In a push for wider iBeacon adoption, Apple on Tuesday released specification requirements under the “Made for iPhone” program for third-party manufacturers looking to build products incorporating the Bluetooth LE-based technology.
According to Apple’s “Made for iPhone” program website, OEMs with products meeting the newly instituted criteria can now ask for iBeacon branding from Apple, opening the door to myriad new implementations, reports BEEKn.
As noted by the publication, the specifics of Apple’s iBeacon requirements under the MFi program are currently unknown as part of the vetting process includes the signing of a non-disiclosure agreement. Sources said there are “no surprises” in what Apple is asking of hardware makers and applying for iBeacon branding is reportedly free.
When Apple introduced iBeacon micro-location technology with iOS 7, the company gave smart device users an entirely new way to interact with their environment. Because iBeacon is proximity-based, the system can offer granular and targeted information to passing users via app notifications or in-app content.
Leveraging Bluetooth LE, iBeacons transmitters bring location awareness to compatible devices. For example, if a user is in proximity of a beacon at a grocery store, their iPhone may pull up daily deals or a store map.

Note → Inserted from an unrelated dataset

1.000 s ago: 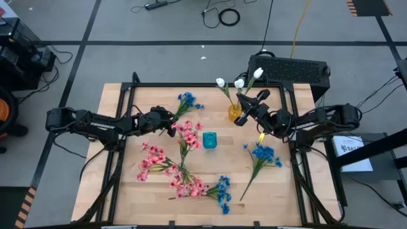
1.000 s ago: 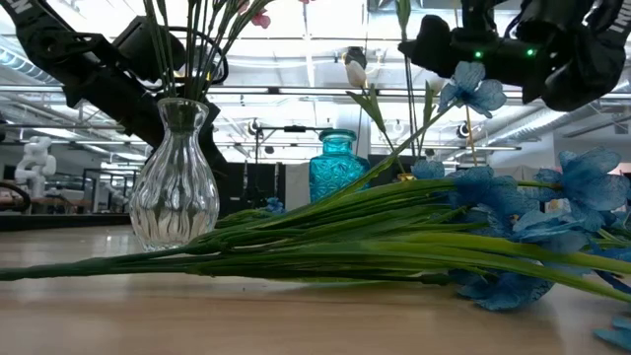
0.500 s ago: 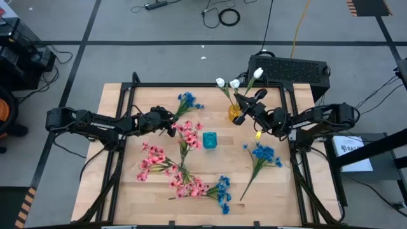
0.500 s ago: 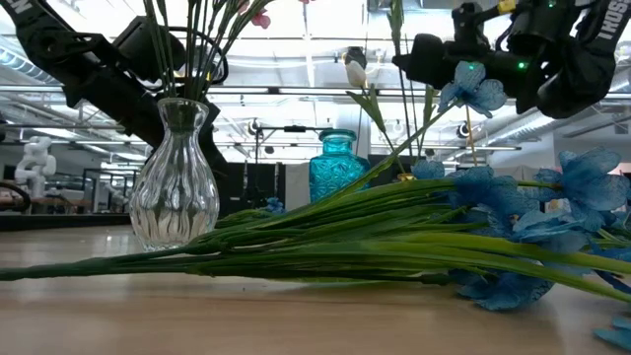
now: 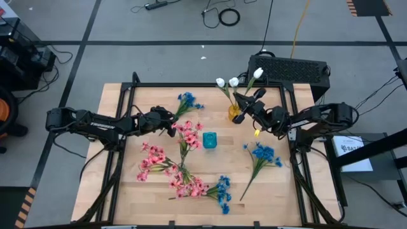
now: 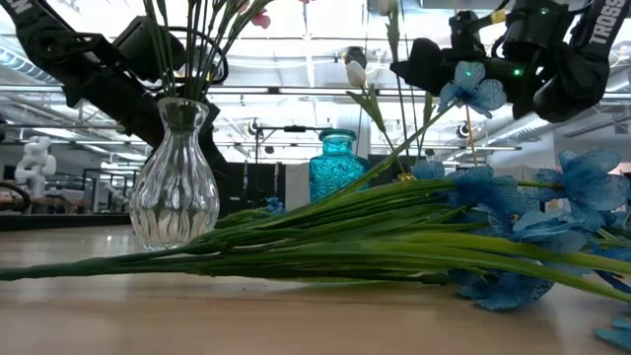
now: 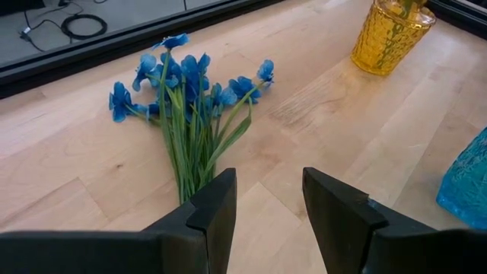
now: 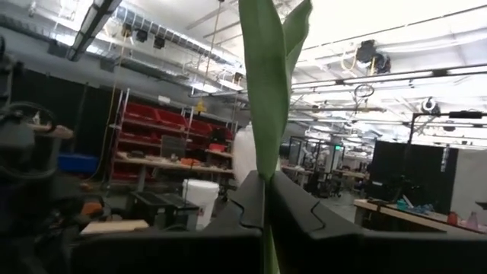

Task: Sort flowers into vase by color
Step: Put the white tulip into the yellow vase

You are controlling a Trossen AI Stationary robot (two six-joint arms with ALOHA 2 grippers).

After a number of pilot tests, including the Macy’s flagship store in New York, Apple rolled out the technology in December at its U.S. retail stores. Tied to the Apple Store iOS app, iBeacon can invoke location-based product messages, the EasyPay function and push out general notifications.
Major League Baseball recently announced successful iBeacon installations at Dodger Stadium and Petco Park, with the hardware serving up ballpark information, points of interest and more. MLB plans to roll out iBeacon tech in over 20 parks before the 2014 season’s stateside opener in March.